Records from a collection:

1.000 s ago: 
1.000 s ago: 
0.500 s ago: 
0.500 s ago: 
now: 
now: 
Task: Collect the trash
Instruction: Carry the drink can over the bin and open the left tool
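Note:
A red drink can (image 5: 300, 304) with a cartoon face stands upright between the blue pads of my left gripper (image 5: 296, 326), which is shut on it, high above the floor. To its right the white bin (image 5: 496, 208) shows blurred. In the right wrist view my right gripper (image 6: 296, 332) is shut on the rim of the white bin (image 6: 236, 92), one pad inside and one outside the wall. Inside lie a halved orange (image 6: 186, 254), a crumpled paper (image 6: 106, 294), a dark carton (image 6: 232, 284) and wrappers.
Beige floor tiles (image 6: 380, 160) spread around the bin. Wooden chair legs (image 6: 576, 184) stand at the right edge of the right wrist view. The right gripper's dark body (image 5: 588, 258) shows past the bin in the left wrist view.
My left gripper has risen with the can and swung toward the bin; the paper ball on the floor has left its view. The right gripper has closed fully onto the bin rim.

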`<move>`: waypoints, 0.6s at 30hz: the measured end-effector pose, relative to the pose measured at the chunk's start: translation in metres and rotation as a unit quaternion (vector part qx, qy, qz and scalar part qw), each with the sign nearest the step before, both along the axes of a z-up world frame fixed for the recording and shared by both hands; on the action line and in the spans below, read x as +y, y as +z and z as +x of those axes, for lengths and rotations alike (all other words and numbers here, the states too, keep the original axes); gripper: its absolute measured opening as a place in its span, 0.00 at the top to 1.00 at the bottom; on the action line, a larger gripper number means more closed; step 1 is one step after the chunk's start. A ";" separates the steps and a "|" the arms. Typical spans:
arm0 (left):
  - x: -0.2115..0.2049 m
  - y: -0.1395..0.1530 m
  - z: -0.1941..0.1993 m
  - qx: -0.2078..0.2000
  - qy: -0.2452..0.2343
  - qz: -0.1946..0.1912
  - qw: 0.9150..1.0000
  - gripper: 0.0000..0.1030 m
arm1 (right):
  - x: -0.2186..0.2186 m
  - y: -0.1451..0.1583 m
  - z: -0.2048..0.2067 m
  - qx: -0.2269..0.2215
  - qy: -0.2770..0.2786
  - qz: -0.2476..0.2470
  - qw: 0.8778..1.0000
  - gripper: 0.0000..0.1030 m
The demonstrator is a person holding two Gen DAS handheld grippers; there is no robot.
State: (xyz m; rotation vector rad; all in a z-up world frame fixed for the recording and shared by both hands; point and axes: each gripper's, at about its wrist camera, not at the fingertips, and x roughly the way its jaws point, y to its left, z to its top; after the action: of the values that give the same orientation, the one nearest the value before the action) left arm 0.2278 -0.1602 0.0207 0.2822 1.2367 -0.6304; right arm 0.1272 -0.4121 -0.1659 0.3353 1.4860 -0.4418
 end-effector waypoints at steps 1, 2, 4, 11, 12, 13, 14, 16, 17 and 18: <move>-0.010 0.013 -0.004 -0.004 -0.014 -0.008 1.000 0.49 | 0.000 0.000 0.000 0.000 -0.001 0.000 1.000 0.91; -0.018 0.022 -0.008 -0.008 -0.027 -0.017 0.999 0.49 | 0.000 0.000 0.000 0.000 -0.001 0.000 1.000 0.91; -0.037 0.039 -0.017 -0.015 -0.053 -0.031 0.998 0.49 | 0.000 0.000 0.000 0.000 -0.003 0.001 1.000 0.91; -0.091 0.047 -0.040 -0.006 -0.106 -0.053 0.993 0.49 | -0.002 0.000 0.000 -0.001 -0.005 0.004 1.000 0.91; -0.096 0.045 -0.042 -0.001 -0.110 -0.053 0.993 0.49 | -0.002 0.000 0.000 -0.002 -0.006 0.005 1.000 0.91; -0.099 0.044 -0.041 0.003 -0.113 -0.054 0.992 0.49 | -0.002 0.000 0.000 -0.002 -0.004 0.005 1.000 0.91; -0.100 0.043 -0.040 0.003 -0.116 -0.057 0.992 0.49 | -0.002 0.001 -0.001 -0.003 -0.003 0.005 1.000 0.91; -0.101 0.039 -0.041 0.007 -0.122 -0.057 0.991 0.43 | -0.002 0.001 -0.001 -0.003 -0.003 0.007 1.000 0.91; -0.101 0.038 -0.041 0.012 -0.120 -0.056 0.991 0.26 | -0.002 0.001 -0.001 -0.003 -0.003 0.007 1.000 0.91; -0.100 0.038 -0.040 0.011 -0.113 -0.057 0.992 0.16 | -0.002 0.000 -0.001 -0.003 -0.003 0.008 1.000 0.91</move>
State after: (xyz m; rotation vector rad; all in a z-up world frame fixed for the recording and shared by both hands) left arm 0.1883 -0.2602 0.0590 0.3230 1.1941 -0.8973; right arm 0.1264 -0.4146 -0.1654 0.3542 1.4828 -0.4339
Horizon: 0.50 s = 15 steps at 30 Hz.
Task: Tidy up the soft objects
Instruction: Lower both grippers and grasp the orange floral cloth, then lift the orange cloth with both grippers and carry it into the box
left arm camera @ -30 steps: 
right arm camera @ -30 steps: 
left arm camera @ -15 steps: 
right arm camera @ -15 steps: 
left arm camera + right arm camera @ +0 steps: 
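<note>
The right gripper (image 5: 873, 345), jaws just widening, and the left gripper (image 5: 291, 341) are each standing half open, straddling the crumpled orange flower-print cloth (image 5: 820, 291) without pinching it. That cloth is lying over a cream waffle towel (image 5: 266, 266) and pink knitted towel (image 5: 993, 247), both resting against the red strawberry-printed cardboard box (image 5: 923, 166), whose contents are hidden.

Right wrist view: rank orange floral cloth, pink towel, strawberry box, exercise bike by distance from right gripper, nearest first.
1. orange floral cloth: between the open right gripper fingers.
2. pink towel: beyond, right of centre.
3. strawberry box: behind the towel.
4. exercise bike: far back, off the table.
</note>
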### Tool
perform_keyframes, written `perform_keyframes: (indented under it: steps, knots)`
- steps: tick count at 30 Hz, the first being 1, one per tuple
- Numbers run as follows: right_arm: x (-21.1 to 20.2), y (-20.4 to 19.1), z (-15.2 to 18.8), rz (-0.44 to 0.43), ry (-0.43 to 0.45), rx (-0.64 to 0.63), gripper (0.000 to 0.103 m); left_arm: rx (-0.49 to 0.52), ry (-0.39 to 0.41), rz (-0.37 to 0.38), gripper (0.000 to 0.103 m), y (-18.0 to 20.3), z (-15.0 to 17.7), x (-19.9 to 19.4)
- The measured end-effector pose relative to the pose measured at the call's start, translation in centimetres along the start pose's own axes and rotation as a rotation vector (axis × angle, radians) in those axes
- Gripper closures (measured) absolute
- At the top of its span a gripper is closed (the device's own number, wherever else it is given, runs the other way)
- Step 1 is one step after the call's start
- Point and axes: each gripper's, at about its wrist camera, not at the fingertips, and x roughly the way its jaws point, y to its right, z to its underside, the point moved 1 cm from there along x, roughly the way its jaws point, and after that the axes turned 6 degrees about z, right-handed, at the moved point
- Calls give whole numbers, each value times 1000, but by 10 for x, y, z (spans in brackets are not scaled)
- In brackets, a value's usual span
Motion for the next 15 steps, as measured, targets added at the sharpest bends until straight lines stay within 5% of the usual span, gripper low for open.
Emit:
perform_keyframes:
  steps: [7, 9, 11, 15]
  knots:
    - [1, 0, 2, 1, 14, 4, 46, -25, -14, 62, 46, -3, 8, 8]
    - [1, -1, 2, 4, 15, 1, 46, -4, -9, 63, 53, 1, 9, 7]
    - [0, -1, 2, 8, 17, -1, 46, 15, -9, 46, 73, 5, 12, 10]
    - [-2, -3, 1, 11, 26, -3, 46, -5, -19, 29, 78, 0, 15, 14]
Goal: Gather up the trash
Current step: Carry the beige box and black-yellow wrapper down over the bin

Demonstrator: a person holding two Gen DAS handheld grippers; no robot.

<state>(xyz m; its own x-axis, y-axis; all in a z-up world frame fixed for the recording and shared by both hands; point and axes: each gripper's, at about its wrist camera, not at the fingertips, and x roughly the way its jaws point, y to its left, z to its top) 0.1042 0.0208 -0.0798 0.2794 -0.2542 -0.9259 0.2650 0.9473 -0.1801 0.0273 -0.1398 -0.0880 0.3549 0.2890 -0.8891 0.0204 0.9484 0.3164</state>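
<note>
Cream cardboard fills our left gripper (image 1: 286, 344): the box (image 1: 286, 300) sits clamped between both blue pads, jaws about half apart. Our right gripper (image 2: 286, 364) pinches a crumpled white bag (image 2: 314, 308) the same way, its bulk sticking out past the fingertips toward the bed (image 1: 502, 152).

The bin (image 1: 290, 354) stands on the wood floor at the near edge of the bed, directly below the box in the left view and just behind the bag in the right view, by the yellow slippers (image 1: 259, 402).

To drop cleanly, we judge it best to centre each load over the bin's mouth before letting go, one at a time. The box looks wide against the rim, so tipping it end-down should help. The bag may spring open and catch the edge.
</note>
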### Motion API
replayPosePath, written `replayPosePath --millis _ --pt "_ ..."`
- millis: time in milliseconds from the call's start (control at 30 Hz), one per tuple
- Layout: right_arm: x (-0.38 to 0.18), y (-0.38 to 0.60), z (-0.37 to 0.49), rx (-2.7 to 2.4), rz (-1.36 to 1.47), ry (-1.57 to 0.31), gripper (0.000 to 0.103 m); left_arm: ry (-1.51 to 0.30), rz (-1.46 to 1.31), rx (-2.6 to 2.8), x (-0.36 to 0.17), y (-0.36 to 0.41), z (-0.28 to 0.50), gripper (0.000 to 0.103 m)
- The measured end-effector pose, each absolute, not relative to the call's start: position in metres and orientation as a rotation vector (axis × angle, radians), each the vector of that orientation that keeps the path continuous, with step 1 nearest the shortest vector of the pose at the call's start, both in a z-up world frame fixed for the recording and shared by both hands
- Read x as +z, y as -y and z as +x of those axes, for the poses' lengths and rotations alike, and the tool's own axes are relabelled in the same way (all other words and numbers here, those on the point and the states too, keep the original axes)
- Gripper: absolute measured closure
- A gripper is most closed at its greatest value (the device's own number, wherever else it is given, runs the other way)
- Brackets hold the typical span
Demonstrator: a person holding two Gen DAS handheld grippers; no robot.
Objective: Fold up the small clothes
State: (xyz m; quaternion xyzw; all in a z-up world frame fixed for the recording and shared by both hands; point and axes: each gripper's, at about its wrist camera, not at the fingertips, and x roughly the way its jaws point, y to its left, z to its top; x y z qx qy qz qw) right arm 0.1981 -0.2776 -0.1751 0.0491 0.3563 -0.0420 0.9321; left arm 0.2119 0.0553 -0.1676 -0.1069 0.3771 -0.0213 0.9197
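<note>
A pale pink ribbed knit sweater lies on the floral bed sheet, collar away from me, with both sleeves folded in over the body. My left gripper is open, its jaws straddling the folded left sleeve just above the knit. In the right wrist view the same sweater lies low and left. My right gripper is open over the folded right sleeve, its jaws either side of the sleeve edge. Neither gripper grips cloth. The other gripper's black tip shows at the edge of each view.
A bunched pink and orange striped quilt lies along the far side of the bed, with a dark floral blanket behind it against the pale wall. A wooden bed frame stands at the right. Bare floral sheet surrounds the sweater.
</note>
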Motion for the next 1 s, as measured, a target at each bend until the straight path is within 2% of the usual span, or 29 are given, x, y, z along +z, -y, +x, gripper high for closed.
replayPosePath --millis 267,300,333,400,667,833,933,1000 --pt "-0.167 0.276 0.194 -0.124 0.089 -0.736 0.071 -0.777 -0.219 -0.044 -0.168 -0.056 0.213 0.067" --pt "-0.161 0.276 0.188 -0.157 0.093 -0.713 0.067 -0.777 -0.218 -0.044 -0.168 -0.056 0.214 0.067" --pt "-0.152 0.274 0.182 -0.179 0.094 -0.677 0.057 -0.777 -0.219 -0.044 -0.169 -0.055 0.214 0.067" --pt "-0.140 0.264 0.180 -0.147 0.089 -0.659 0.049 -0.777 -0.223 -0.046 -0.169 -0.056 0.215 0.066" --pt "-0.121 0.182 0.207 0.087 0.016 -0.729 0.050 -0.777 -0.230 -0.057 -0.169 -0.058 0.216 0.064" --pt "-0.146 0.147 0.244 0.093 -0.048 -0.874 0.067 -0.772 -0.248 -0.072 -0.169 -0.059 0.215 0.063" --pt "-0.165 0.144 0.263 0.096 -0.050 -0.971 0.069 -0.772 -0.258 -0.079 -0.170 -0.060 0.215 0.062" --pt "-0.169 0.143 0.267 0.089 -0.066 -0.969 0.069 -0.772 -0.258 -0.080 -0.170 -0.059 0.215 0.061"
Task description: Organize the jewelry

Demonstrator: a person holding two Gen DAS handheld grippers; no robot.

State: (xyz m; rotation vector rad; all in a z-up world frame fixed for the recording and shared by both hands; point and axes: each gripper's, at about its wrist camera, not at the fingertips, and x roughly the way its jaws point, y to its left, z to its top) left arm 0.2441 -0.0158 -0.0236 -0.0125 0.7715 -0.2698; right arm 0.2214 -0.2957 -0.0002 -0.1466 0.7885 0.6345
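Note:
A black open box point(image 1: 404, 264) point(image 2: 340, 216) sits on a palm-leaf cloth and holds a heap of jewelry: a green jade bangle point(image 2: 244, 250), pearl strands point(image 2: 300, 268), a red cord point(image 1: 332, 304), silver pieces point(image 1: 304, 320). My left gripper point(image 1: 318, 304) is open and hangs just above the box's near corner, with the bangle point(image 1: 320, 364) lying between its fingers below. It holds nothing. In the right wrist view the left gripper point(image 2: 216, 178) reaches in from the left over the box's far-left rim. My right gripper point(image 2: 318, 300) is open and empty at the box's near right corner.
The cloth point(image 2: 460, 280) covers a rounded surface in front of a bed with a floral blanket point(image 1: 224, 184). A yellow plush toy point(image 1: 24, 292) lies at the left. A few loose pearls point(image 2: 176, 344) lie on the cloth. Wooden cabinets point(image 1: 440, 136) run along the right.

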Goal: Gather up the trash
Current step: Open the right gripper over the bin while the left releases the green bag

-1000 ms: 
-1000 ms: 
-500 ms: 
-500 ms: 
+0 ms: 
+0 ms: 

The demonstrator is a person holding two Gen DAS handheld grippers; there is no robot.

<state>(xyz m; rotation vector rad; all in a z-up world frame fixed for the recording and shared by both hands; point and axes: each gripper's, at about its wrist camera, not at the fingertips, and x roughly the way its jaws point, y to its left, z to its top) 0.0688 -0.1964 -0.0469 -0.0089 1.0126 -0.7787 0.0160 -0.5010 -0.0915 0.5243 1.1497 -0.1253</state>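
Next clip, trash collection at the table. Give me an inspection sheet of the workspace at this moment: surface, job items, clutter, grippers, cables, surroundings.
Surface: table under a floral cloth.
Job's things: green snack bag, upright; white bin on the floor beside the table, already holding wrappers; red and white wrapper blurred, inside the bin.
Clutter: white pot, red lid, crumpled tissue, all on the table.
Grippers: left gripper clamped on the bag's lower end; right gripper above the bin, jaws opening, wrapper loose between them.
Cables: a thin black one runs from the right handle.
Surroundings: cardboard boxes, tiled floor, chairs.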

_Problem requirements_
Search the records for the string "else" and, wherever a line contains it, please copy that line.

_Completed exercise_
- At the top of its span a gripper is closed (the device's own number, wherever else it is given, runs the other way)
- A gripper is most closed at its greatest value (the device's own number, wherever else it is given, runs the other way)

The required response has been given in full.